Go through the entries below and say how many lines hold the word "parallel". Nothing else is needed.

EXERCISE INPUTS below:

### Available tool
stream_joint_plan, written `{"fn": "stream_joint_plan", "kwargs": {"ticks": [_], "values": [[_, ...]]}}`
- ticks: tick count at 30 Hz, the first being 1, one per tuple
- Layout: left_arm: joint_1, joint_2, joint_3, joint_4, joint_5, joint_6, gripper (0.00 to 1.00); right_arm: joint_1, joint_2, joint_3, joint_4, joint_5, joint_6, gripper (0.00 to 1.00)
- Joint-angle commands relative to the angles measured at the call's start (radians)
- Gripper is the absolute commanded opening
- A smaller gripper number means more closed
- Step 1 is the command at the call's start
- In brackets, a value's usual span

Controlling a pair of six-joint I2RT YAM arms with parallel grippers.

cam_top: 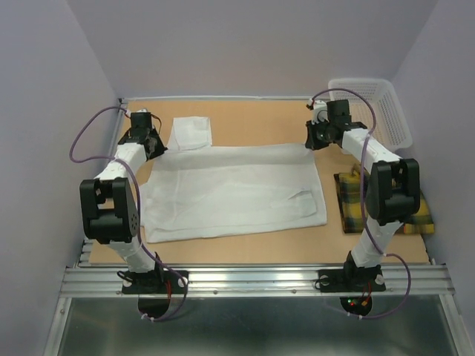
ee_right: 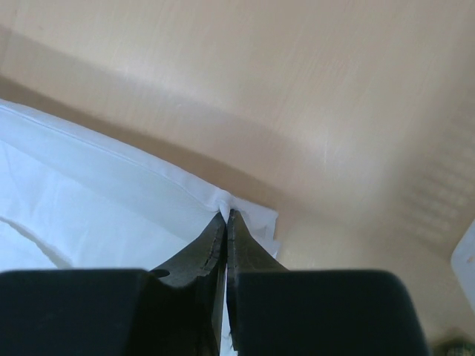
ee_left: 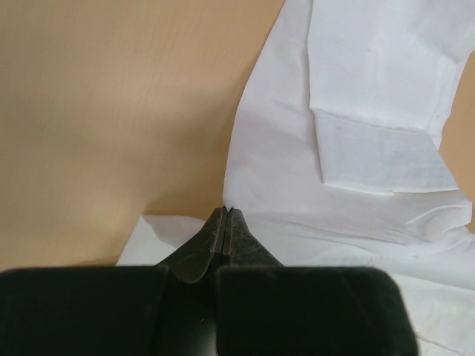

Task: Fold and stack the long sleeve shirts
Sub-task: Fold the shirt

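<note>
1. one wooden table (cam_top: 252, 248), the largest thing here; both arm bases are bolted to the rail at its near edge.
2. two long sleeve shirts. the white shirt (cam_top: 230, 189) lies spread flat across the middle of the table, with one folded part reaching toward the far left. the plaid shirt (cam_top: 347, 202) is the smaller bundle. it lies folded at the table's right edge, well apart from the white one and partly hidden behind the right arm.
3. two arms. the left arm (cam_top: 111, 200) rises from its base, bends at a raised elbow and reaches forward to the white shirt's far left corner. the right arm (cam_top: 390, 193) does the same toward the far right corner.
4. one white mesh basket (cam_top: 386, 111) at the far right corner, beyond the plaid shirt.
5. two grippers. the left gripper (ee_left: 226, 211) has its jaws pressed together, pinching the white shirt's edge. the right gripper (ee_right: 225, 213) is likewise clenched, with a corner of the white cloth caught between its tips.
</note>
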Motion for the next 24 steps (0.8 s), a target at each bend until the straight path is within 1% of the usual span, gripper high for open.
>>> {"fn": "stream_joint_plan", "kwargs": {"ticks": [1, 9, 15, 19, 22, 23, 24], "values": [[-0.002, -0.125, -0.084, 0.018, -0.071, -0.019, 0.0, 0.021, -0.079, -0.079, 0.065, 0.057, 0.026, 0.06], [-0.008, -0.227, -0.264, 0.024, -0.085, -0.062, 0.0, 0.041, -0.166, -0.281, 0.091, 0.092, 0.122, 0.07], [-0.015, -0.253, -0.351, 0.022, -0.079, -0.081, 0.0, 0.044, -0.202, -0.36, 0.112, 0.097, 0.198, 0.09], [-0.015, -0.239, -0.379, -0.002, -0.117, -0.108, 0.05, 0.045, -0.196, -0.404, 0.134, 0.067, 0.245, 0.14], [-0.013, -0.237, -0.393, -0.014, -0.138, -0.127, 0.1, 0.048, -0.183, -0.413, 0.137, 0.06, 0.255, 0.21], [-0.012, -0.242, -0.393, -0.017, -0.138, -0.128, 0.16, 0.05, -0.183, -0.409, 0.137, 0.058, 0.258, 0.23], [-0.013, -0.245, -0.39, -0.017, -0.138, -0.133, 0.2, 0.05, -0.188, -0.404, 0.137, 0.06, 0.259, 0.3]]}}
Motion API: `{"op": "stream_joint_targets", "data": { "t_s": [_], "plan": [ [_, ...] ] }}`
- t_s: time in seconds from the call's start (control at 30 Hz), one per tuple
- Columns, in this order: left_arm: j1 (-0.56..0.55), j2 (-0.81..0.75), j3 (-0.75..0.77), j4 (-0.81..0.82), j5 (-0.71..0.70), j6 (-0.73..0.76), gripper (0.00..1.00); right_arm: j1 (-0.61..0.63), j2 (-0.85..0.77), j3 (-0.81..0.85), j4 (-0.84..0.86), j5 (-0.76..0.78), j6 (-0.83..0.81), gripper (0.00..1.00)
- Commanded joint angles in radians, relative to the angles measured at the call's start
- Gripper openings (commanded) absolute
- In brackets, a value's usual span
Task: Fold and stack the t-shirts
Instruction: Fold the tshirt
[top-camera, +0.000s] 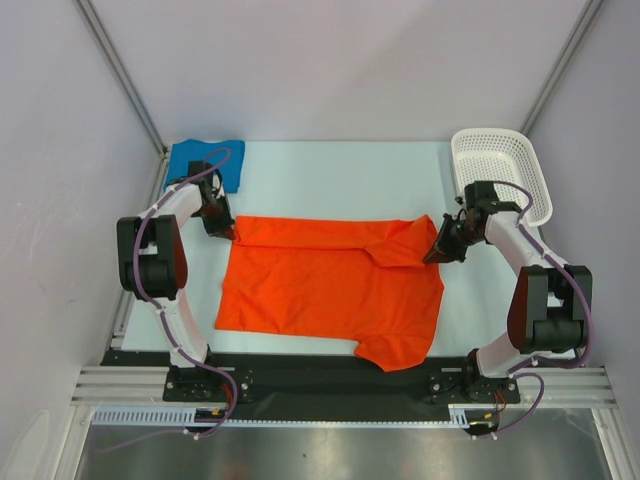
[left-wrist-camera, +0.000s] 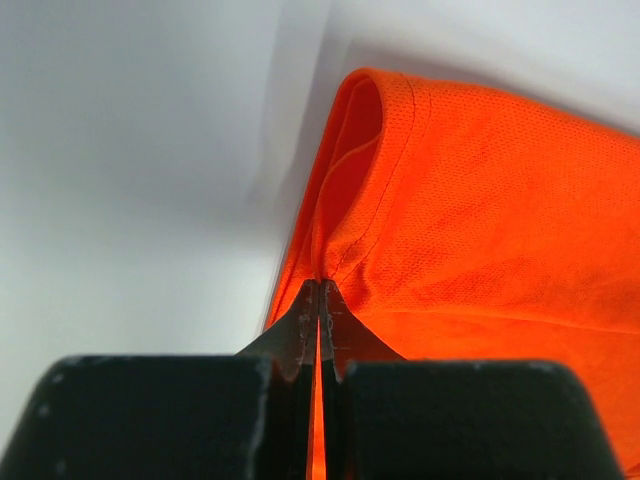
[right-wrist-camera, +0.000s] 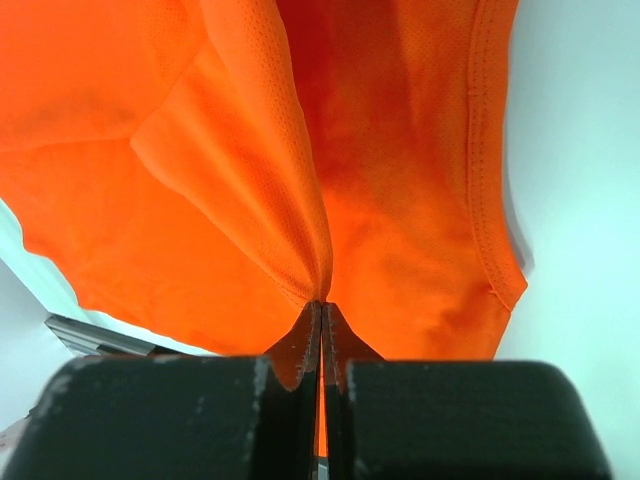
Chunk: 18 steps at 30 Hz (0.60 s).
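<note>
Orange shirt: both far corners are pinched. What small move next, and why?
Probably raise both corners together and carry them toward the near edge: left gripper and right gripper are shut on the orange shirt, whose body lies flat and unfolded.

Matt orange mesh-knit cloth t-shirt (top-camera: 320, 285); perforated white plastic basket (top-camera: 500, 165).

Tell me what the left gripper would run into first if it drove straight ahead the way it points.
The orange shirt: the left gripper is shut on its corner, so the cloth sits right at its tip. Past that fold probably comes the table, though depth is hard to judge.
</note>
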Motion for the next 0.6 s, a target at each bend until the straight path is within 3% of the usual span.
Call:
{"op": "stream_joint_targets", "data": {
  "t_s": [0.0,0.33,0.57],
  "plan": [
    [0.008,-0.036,0.019,0.006,-0.015,0.026,0.00,-0.001,-0.036,0.025,-0.017,-0.022,0.001,0.00],
    [0.006,0.004,0.009,0.025,-0.001,0.017,0.00,-0.001,-0.007,-0.114,0.092,0.020,0.013,0.00],
    [0.006,0.000,-0.003,0.026,-0.027,0.021,0.02,-0.001,0.016,-0.121,0.104,0.047,0.029,0.02]
  ]
}}
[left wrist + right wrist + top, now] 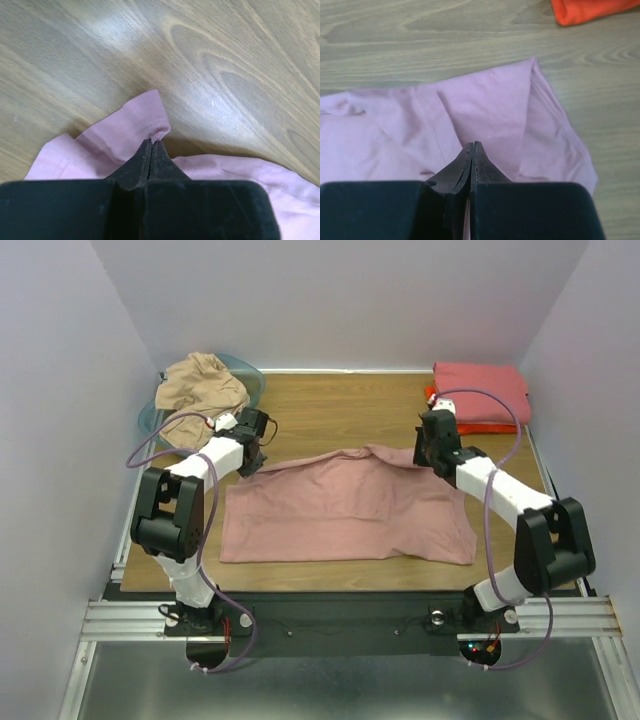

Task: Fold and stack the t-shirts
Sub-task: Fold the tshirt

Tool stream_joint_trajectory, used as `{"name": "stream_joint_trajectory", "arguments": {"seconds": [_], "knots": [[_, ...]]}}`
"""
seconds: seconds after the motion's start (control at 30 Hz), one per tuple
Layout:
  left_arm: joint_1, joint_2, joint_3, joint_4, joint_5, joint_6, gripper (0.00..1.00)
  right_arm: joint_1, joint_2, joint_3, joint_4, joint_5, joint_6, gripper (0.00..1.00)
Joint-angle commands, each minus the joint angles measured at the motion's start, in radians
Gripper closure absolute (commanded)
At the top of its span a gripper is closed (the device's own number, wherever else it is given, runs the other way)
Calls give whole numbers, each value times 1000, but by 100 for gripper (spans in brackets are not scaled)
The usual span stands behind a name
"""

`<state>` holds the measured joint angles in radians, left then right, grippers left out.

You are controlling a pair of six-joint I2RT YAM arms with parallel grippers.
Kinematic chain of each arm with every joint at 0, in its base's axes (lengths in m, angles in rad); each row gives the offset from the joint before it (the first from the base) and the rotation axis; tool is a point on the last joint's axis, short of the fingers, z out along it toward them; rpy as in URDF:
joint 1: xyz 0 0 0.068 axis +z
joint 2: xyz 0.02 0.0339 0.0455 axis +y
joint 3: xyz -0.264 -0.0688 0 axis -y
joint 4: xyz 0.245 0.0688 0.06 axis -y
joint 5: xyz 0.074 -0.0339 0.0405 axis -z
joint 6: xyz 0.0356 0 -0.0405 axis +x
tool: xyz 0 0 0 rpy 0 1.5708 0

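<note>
A teal basket (pixel 250 375) sits at the back left corner of the wooden table (pixel 340 410). A tan shirt (pixel 203 390) lies bunched up in it and spills over its rim. At the back right corner, a coral pink shirt (pixel 480 390) lies folded on top of an orange shirt (pixel 590 10). Only an edge of the orange one peeks out.

The dusty pink shirt (pixel 345 510) lies spread out in the middle of the table, between the two arms. Its back edge is lumpy and its front edge is flat.

Both arms reach forward from the near edge of the table. Their elbows bend up and out to the sides, and their wrists tip down to the back corners of the pink shirt. A purple cable (pixel 150 445) loops along each arm.

The left gripper (pixel 152 145) is squeezed tight on the left sleeve's hem, close to the basket. The right gripper (pixel 474 146) is pressed together too, pinching the cloth near the right back corner, not far from the folded pile.
</note>
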<state>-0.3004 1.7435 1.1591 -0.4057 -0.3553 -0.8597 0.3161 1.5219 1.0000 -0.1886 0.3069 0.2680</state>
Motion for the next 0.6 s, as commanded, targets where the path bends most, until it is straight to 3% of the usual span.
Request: {"name": "stream_joint_trajectory", "arguments": {"seconds": [0.0, 0.2, 0.57], "knots": [[-6, -84, -30, 11, -39, 34, 100, 9, -169, -63, 11, 23, 48, 100], [-12, -145, -78, 21, -40, 54, 100, 8, -347, -119, -106, 52, 96, 100], [-46, -280, -171, 18, -119, 2, 100, 9, -529, -152, -247, 93, 126, 100]]}}
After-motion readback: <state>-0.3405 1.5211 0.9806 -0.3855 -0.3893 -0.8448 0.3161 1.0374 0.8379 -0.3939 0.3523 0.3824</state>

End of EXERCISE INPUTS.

→ **WRITTEN ANSWER**:
2